The combination of a proton pump inhibitor (PPI) and two antibiotics (clarithromycin plus amoxicillin or metronidazole) has been the recommended first-line therapy since the first guidelines for H. pylori infection in children were published[13-15]. In recent years, the success of eradication therapies has declined, in part due to the development of H. pylori resistant strains[16]. Several studies have documented high resistance rates to clarithromycin and metronidazole in paediatric and adult populations[17-19]. In Europe, Koletzko et al[17] showed that primary resistance to clarithromycin and metronidazole was present in 20% and 23% of H. pylori strains respectively, while secondary resistance was found in 42% and 35% of the strains recovered after at least one failed treatment for H. pylori. The use of clarithromycin for other indications, mainly for respiratory tract infections, seemed to be the major risk factor for development of primary resistance to this drug. On the other hand, the only risk factor for primary metronidazole resistance was immigration from a non-European country. In fact, the authors showed that children born in Asia, Africa or the Middle East had a 2.4 times higher risk for primary metronidazole resistance than patients of the same age and gender born in Europe. Iterative metronidazole treatments for parasitic or diarrhoeal diseases in children originating from Africa and Asia may be incriminated in the increased primary resistance rates of metronidazole recorded in these paediatric populations. A prospective United States multicentre study in adults and children also documented similar high clarithromycin resistance rates[18]. Declining eradication rates with standard triple regimens have led to the development of alternate treatment options[20,21].

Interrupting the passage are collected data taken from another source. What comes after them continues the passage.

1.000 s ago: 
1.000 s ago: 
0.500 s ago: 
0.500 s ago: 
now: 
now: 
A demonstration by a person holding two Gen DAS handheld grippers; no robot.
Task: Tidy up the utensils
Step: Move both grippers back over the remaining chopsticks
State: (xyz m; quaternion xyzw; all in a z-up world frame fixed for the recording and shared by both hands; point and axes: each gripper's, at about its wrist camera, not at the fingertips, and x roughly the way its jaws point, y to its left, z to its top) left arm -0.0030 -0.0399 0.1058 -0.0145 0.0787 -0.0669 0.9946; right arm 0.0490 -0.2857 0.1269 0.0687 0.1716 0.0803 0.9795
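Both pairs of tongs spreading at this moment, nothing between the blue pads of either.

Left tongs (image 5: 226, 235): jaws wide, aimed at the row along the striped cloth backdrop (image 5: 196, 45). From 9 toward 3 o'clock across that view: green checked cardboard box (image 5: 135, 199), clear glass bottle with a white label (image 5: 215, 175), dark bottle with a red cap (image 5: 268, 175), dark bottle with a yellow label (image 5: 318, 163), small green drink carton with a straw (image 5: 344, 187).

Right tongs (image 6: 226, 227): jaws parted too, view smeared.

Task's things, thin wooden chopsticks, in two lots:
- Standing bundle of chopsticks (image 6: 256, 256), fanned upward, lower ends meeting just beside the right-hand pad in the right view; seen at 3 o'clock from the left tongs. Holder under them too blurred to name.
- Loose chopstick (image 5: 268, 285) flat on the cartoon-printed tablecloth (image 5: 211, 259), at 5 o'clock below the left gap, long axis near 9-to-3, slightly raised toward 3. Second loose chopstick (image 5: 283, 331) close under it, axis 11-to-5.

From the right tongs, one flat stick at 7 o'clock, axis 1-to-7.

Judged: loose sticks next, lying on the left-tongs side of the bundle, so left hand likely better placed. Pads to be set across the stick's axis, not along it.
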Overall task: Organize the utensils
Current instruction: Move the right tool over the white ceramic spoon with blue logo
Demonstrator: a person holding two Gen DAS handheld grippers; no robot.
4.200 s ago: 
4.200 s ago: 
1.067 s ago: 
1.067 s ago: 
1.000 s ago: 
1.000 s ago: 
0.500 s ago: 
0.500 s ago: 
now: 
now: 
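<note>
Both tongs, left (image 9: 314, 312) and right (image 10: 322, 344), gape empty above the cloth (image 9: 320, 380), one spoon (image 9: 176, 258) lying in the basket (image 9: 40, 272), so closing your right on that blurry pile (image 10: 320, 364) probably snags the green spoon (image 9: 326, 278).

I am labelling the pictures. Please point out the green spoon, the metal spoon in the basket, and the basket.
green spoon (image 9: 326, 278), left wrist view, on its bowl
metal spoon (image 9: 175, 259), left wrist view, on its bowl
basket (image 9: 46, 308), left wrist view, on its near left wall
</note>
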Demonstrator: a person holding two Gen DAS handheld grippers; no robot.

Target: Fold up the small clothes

Recently, ESPGHAN and NASPGHAN jointly renewed clinical guidelines for H. pylori infection in children using a standardised evidence based approach[22]. Bismuth-based triple therapy or sequential therapy was recommended as alternate first-line regimens. Quadruple therapy with PPI, metronidazole, amoxicillin, and bismuth was also suggested as second line therapy or salvage therapy in the absence of primary culture and sensitivity testing[20,22]. These regimens have the disadvantages of being expensive, risking poor compliance, causing side-effects and encouraging the emergence of resistance. Moreover, as most of the colonized children remain asymptomatic, the administration of antibiotic treatments is not ethically acceptable. Other factors limiting the administration of such treatments in developing countries is their high cost for families from low socio-economic strata (those most affected by the infection) and the relative inefficiency of the antibiotics due to the fact that children tend to be rapidly re-colonized. Alternative anti-H. pylori treatments are currently becoming more popular than the traditional eradication methods. Components that may be used either as a monotherapy or, in combination with antimicrobials, resulting in a more effective anti-H. pylori therapy have been investigated by several researchers[23]. One of the potential therapies involves probiotic cultures; promising results have been observed in initial studies with numerous probiotic strains[24-26]. Nevertheless, many questions remain unanswered. In this article, we comprehensively review the possible mechanisms of action of probiotics on H. pylori infection, followed by the outcomes of the published studies using probiotics as possible agents to control H. pylori growth in children. The effect of the addition of probiotics to the standard H. pylori eradication therapy for the prevention of antibiotic associated side-effects is also discussed.

DEFINITION

Probiotic

An oral supplement or a food product that contains a sufficient number of viable micro-organisms to alter the microflora of the host and has the potential for beneficial health effects[27,28].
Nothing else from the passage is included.